Task: All of the data should be restated word for word, with the pictures omitted.

[Information provided Boundary: Start]

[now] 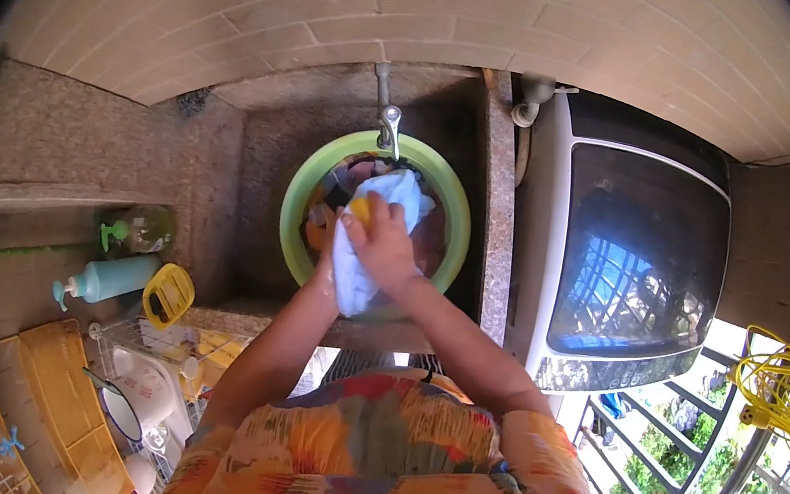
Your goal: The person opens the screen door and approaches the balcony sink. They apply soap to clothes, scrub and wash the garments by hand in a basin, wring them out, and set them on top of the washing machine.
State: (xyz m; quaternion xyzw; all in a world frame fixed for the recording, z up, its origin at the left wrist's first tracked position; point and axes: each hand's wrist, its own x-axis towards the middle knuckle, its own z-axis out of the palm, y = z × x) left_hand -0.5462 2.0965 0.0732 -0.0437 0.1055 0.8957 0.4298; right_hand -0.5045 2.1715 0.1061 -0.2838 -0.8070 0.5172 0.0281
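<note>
Above a green basin [299, 183], a light blue cloth [351, 276] is stretched out between my hands. My right hand [387, 248] is closed around a yellow bar [360, 208], which looks like soap, and presses it onto the cloth. From the left side, my left hand [326, 256] holds the cloth from underneath; its fingers are mostly hidden by the fabric. Darker wet clothes [430, 232] lie inside the basin below.
A metal faucet [391, 125] reaches over the basin in the stone sink [266, 158]. Right of the sink's wall stands a washing machine [641, 256]. Left are a blue pump bottle [113, 278], a yellow soap dish [168, 296] and a dish rack [177, 398].
</note>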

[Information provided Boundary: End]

Problem solution:
[now] 
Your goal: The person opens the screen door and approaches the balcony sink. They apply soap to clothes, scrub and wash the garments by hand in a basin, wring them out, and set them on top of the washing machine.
State: (xyz m; quaternion xyzw; all in a world frame fixed for the recording, z up, its origin at the left wrist's first tracked position; point and axes: each hand's wrist, its own x-axis towards the middle knuckle, its own z-axis out of the palm, y = z × x) left_hand -0.5462 2.0965 0.0732 -0.0437 0.1055 0.8957 0.4298; right_hand -0.5045 2.1715 0.1061 -0.2838 -0.8070 0.5172 0.0281
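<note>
Above a green basin [299, 183], a light blue cloth [351, 276] is stretched out between my hands. My right hand [387, 248] is closed around a yellow bar [360, 208], which looks like soap, and presses it onto the cloth. From the left side, my left hand [326, 256] holds the cloth from underneath; its fingers are mostly hidden by the fabric. Darker wet clothes [430, 232] lie inside the basin below.
A metal faucet [391, 125] reaches over the basin in the stone sink [266, 158]. Right of the sink's wall stands a washing machine [641, 256]. Left are a blue pump bottle [113, 278], a yellow soap dish [168, 296] and a dish rack [177, 398].
</note>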

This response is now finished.